Outros soros desenvolvidos contra o SARS-CoV-2 utilizam apenas a proteína S (spike), da espícula do vírus, como antígeno. Um desses produtos foi aprovado para uso em pacientes na Argentina em janeiro. Nos testes clínicos, o soro argentino teria reduzido a mortalidade, o número de dias em cuidados intensivos e a necessidade de respiradores pelos pacientes.
"O soro anti-SARS-CoV-2 é uma estratégia diferente, por exemplo, do plasma de pacientes convalescentes, que depende da disponibilidade de pessoas que se recuperaram da covid-19 para doarem o plasma. Além da oferta incerta desse recurso, no plasma de pacientes não se controla a quantidade de anticorpos presentes. No soro, podemos garantir uma proporção de proteína neutralizante em função de uma quantidade de vírus," explicou Tavassi.

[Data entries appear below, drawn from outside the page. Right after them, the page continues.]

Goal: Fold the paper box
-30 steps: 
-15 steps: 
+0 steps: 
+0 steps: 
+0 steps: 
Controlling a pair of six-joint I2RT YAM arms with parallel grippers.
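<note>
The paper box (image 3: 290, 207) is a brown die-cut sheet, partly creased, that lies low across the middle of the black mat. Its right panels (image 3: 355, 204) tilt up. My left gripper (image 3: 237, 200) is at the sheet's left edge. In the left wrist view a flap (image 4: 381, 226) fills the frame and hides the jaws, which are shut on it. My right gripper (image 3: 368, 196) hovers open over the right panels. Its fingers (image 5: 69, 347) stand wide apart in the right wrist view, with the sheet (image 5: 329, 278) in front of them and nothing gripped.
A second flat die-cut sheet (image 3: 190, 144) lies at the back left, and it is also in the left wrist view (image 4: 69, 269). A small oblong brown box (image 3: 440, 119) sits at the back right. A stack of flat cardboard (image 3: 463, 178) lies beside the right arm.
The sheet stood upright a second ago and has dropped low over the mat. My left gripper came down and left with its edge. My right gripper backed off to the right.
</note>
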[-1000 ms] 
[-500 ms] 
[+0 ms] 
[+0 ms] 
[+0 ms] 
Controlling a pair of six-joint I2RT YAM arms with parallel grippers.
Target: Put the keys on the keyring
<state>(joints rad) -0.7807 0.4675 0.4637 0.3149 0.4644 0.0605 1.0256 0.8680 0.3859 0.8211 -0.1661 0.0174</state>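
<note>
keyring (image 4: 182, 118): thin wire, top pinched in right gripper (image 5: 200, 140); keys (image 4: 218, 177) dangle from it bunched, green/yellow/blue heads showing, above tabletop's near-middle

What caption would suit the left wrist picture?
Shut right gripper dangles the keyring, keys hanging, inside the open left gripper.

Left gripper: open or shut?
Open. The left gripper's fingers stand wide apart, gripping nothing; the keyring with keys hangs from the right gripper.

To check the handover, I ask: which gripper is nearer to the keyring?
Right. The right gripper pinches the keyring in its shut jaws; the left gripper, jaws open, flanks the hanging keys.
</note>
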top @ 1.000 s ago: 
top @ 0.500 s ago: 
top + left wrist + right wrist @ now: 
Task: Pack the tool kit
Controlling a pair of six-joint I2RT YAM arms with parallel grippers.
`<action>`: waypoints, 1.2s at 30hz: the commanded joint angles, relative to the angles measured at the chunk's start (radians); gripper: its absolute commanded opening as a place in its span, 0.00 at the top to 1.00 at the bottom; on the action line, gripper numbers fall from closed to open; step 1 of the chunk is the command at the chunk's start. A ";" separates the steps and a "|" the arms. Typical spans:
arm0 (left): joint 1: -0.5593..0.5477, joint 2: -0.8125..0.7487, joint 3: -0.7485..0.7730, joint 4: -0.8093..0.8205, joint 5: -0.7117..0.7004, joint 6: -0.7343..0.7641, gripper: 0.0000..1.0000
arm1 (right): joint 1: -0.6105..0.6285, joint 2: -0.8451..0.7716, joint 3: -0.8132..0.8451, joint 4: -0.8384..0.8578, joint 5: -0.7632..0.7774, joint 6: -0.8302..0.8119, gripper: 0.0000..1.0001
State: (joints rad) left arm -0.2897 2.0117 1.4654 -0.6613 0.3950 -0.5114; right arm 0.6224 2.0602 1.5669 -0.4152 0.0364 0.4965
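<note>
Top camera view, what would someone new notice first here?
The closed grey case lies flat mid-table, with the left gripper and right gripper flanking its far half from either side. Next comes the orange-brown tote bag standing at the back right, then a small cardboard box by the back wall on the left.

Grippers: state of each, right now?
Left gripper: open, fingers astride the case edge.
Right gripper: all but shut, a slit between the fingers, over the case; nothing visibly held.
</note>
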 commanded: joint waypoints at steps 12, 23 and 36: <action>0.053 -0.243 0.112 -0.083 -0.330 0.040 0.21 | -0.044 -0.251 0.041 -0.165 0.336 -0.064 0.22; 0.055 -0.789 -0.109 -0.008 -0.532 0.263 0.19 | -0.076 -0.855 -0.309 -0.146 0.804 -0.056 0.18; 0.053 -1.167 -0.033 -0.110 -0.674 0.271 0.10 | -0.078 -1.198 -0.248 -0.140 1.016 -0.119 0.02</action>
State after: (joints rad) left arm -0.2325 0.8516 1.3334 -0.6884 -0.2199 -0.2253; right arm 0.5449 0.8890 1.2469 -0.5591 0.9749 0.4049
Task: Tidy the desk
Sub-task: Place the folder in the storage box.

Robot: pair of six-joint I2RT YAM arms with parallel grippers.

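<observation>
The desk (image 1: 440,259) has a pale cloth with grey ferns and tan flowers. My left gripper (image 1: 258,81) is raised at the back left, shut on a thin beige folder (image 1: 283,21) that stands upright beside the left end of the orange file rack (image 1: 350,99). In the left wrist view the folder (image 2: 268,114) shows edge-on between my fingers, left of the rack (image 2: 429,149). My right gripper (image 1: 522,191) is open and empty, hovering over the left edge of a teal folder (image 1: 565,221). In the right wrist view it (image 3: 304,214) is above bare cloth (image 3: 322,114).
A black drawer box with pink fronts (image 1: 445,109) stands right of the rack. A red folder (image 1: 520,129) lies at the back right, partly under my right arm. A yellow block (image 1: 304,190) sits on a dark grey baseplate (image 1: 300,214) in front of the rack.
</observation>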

A eficácia do uso de plasma de pacientes, aliás, tem sido questionada. Os Institutos Nacionais de Saúde (NIH) dos Estados Unidos suspenderam recentemente um ensaio clínico que visava avaliar a segurança e a eficácia desse tratamento em infectados com sintomas leves a moderados de covid-19. Um conselho independente avaliou que, embora a intervenção com plasma convalescente não causasse danos, era improvável que beneficiasse esse grupo de pacientes.
Monoclonais e policlonais
O soro de anticorpos policlonais pode ter vantagens em relação a outra terapia baseada no mesmo princípio, a de anticorpos monoclonais. A estratégia ficou conhecida por ter sido administrada no então presidente dos Estados Unidos Donald Trump, no ano passado.
O medicamento, aprovado para uso emergencial pela FDA, é composto de cópias sintéticas de anticorpos encontrados no sangue de pessoas que se recuperaram da COVID-19, com capacidade de neutralizar alguma proteína do vírus. Outro grupo do Butantan trabalha no desenvolvimento de uma terapia baseada nesse tipo de anticorpo.
"Anticorpos monoclonais são bastante específicos para uma parte do antígeno contra a qual foram desenvolvidos. Em uma situação de pandemia, uma desvantagem é que têm um tempo de desenvolvimento maior e um custo muito mais elevado do que anticorpos policlonais, como os presentes no soro," disse Tavassi.
A especificidade pode ainda se tornar uma desvantagem num cenário em que surgem mutações do SARS-CoV-2. O novo soro do Butantan, por sua vez, age sobre diferentes proteínas e por isso tem potencial para reconhecer mesmo as novas variantes do vírus.